Hi, Number of posts not disclosed..
To gain access to the market place, you can simply post and join in with forum activity and after a short while you will have shown yourself to be a likely genuine contributer and been granted full access. *This is free. *
Alternatively, if you choose to join the TT Owners' Club which includes a fee; because your personal and banking details are held on file, you are deemed less of a fraud risk, so the TT forum, wishing to get safe contributers into the market place as quickly as possible, will grant you access.
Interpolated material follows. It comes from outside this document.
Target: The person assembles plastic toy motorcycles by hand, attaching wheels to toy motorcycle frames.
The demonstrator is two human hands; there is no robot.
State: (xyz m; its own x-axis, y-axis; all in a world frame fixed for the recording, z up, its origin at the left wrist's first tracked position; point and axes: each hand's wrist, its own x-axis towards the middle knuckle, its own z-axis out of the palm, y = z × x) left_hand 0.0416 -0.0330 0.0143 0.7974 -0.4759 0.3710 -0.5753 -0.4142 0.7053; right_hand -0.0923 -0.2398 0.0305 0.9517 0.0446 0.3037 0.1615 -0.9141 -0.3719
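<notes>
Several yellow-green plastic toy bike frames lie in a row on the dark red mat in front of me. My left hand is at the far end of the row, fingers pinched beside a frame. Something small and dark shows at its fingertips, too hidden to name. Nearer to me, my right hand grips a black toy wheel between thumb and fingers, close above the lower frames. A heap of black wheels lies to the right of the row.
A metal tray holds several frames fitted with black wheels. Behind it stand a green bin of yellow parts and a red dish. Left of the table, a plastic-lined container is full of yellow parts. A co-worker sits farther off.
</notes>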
So, either post away or join the TTOC - see their website shop
http://www.ttoc.co.uk/shop/index.php?ro ... path=70_60

Hoggy.


----------



## SgtFatknacker (Apr 6, 2014)

Thanks Hoggy, I just tried again, and I'm in !

Just joined up as well though


----------



## Hoggy (May 8, 2002)

Hi, My next post going to be, when did you last try.

Once you have Email with membership number, click link & follow instructions
viewtopic.php?f=1&t=158721

Once banner displayed, click link & post. 
viewtopic.php?f=1&t=257444

Hoggy.


----------